■ Task goal ■
The required result is one figure, the count of lines below with the string "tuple" in them.

Data records: Begin

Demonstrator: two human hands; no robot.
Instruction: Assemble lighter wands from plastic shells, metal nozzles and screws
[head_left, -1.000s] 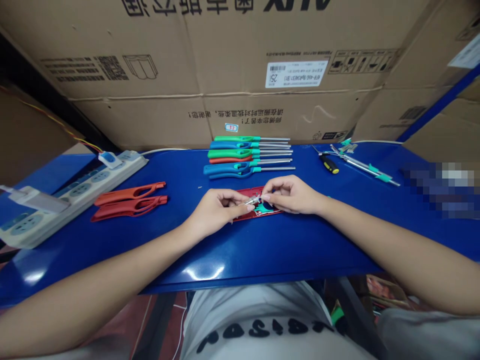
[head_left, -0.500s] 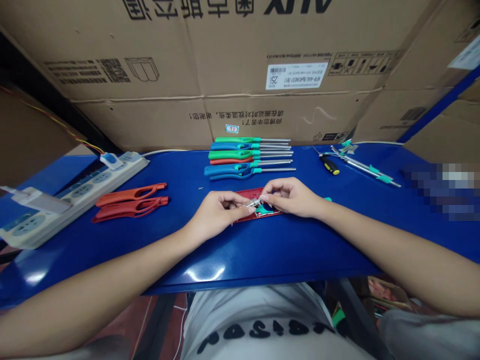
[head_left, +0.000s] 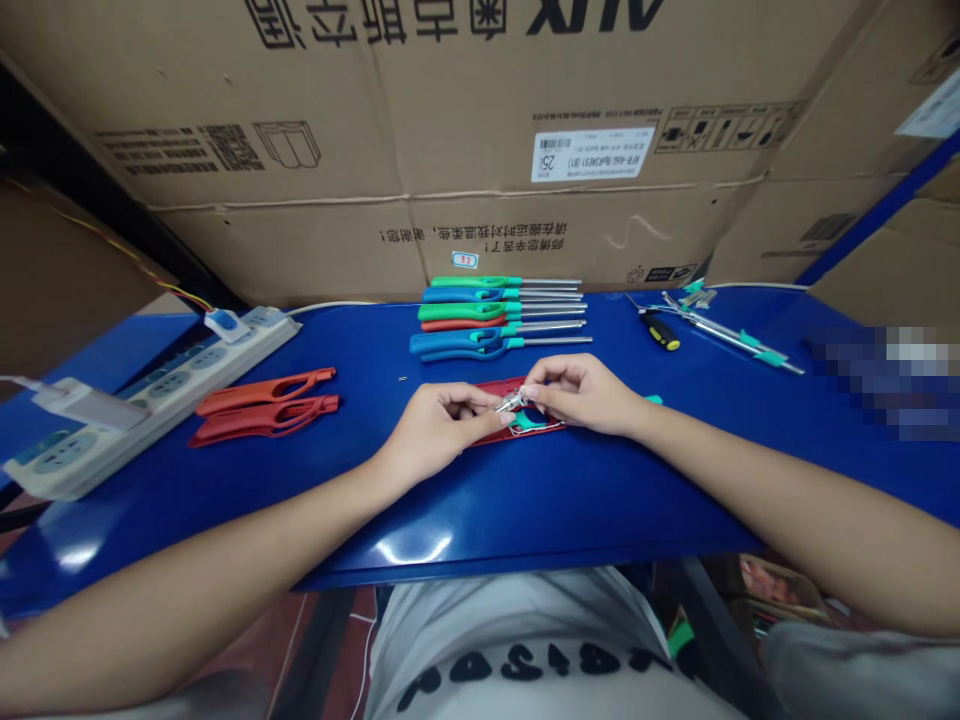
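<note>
Between my two hands is a small silvery part (head_left: 510,403), partly covered by fingers. My left hand (head_left: 442,425) pinches its left end between thumb and fingers. My right hand (head_left: 574,395) is closed in a pinch at its other end; whether it grips the part itself or something small on it is hidden. Directly beneath lies a red lighter handle half (head_left: 499,386) on the table, its inside facing up, with a turquoise trigger (head_left: 529,420) and a thin white wire in it. Past my right hand a turquoise tip (head_left: 655,400) peeks out.
Several long-necked lighters (head_left: 465,343) lie stacked at the back of the blue table (head_left: 375,520). Orange-red handle halves (head_left: 262,420) lie left, beside a power strip (head_left: 172,375). A screwdriver (head_left: 660,332) and metal tubes (head_left: 739,338) lie right. A cardboard box (head_left: 450,170) stands behind.
Both hands stay in nearly the same place over the red handle half, fingers still at the silvery part. The view has shifted very slightly.
</note>
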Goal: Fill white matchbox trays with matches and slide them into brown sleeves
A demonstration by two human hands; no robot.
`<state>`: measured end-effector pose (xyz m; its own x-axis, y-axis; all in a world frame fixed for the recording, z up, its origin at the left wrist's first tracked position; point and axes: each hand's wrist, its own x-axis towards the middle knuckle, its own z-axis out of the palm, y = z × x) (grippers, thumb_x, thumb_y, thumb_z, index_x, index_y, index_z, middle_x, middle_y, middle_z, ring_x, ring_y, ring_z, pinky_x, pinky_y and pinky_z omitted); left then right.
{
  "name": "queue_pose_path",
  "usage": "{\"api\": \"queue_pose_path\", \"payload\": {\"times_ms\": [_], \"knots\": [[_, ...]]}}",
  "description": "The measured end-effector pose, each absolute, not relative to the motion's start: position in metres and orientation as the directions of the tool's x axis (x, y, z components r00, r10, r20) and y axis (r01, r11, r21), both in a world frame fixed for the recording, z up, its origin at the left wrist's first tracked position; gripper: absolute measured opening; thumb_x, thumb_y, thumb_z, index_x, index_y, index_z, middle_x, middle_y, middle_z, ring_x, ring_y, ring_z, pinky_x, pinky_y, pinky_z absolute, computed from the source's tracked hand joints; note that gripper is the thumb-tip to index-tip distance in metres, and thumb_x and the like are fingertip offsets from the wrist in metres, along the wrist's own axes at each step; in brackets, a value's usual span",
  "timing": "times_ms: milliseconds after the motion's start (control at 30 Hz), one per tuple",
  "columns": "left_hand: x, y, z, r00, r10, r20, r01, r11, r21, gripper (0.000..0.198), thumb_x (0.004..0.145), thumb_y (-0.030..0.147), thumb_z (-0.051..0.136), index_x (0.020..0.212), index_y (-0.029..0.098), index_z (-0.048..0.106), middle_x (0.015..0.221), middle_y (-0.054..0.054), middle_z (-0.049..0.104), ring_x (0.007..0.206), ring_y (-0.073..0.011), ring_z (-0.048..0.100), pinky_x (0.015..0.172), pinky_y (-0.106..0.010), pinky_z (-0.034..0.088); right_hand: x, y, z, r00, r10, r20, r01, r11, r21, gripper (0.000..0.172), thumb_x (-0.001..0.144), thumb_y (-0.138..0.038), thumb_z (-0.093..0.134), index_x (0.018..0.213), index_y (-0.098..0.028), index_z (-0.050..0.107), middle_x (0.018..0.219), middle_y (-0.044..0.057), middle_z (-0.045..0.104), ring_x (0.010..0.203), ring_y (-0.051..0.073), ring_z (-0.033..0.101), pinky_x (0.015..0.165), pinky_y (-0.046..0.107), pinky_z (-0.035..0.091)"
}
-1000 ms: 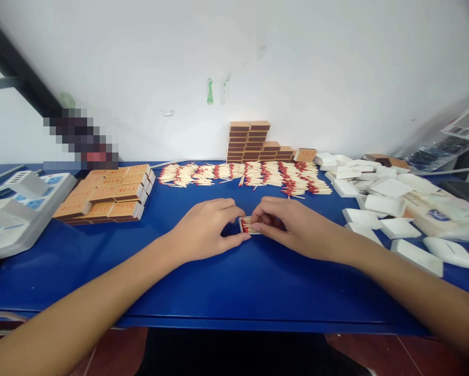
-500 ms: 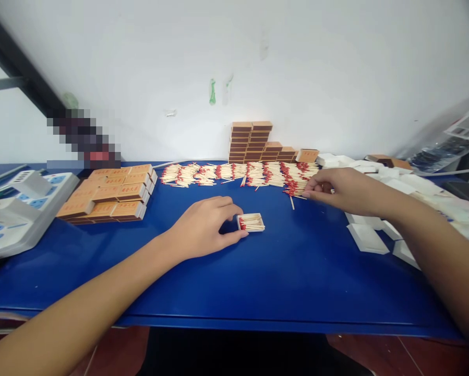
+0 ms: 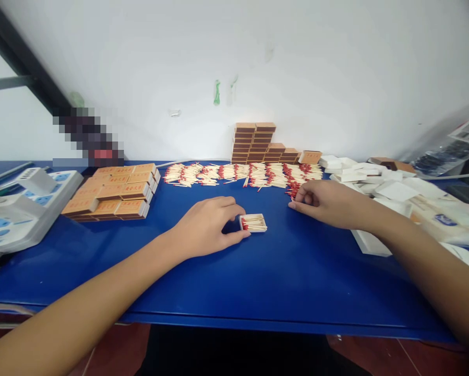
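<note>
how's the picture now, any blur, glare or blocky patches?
Head view: pixelated patch at left; head view: shiny plastic package, far right, looks smeared; head view: faint sheen on the blue tabletop; head view: white rectangular matchbox tray reasonably sharp.

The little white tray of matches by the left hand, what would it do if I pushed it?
The little white tray would probably slide rather than roll, since it lies flat on the shiny blue table. It's likely light, being small and thin-walled. If tipped, it could spill, because its top is open and the matches inside seem loose.
</note>
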<state>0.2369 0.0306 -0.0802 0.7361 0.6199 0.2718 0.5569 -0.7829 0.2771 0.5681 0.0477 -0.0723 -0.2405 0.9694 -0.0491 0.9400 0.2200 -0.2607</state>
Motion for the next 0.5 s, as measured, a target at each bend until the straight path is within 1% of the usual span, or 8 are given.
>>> {"api": "queue_pose_path", "payload": {"times_ms": [100, 267, 400, 500], "knots": [[0.237, 0.031, -0.080, 0.735, 0.620, 0.274, 0.556, -0.783, 0.279, 0.029, 0.101, 0.040, 0.079, 0.119, 0.017, 0.078, 0.099, -0.004, 0.072, 0.088, -0.0202, 0.070, 0.075, -0.032, 0.051, 0.567, 0.045, -0.072, -0.272, 0.959, -0.083, 0.931, 0.240, -0.276, 0.034, 0.100, -0.052, 0.058, 0.085, -0.023, 0.070, 0.076, 0.007, 0.074, 0.065, 0.022, 0.064, 0.063, 0.037, 0.044], [0.238, 0.032, -0.081, 0.733, 0.623, 0.274, 0.559, -0.780, 0.280, 0.029, 0.101, 0.040, 0.079, 0.120, 0.017, 0.077, 0.100, -0.004, 0.072, 0.088, -0.0201, 0.070, 0.076, -0.033, 0.052, 0.564, 0.040, -0.072, -0.358, 0.931, -0.066, 0.887, 0.317, -0.335, 0.035, 0.102, -0.053, 0.056, 0.088, -0.024, 0.070, 0.076, 0.006, 0.072, 0.066, 0.022, 0.062, 0.062, 0.036, 0.043], [0.241, 0.030, -0.081, 0.735, 0.624, 0.265, 0.557, -0.778, 0.289, 0.030, 0.101, 0.040, 0.079, 0.120, 0.018, 0.077, 0.100, -0.004, 0.072, 0.089, -0.0202, 0.070, 0.077, -0.033, 0.052, 0.546, 0.030, -0.071, -0.435, 0.897, 0.072, 0.796, 0.421, -0.436, 0.034, 0.105, -0.054, 0.058, 0.093, -0.025, 0.071, 0.083, 0.005, 0.072, 0.071, 0.020, 0.063, 0.065, 0.034, 0.044], [0.244, 0.029, -0.081, 0.738, 0.621, 0.266, 0.553, -0.781, 0.291, 0.030, 0.100, 0.039, 0.079, 0.121, 0.018, 0.077, 0.100, -0.004, 0.073, 0.088, -0.0201, 0.070, 0.077, -0.033, 0.052, 0.527, 0.020, -0.070, -0.478, 0.857, 0.191, 0.727, 0.508, -0.462, 0.028, 0.106, -0.048, 0.059, 0.095, -0.025, 0.071, 0.085, 0.004, 0.072, 0.073, 0.020, 0.063, 0.067, 0.033, 0.045]]}}
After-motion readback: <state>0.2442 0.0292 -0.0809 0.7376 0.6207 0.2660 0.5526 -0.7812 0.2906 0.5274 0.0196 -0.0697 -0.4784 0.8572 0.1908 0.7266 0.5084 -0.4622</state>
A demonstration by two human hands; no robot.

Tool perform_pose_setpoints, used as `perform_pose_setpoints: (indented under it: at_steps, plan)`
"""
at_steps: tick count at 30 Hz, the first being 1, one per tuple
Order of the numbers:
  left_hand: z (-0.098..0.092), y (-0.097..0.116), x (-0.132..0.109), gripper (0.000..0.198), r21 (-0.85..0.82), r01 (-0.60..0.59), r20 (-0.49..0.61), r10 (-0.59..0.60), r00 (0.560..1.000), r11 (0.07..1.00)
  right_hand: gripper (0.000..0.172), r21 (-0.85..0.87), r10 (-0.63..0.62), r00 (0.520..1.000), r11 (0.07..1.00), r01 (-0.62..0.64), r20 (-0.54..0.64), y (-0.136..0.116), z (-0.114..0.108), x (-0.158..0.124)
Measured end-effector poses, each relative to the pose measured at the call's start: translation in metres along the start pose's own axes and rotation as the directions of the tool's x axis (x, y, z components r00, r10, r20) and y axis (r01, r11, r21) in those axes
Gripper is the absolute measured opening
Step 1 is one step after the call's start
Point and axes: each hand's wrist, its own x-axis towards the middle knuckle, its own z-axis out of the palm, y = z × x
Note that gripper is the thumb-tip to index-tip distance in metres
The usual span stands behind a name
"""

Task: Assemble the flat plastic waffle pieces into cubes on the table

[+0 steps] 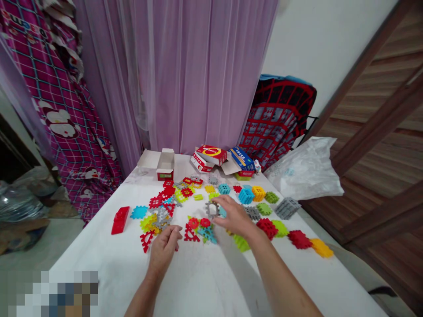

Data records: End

■ Result of the exercise ■
2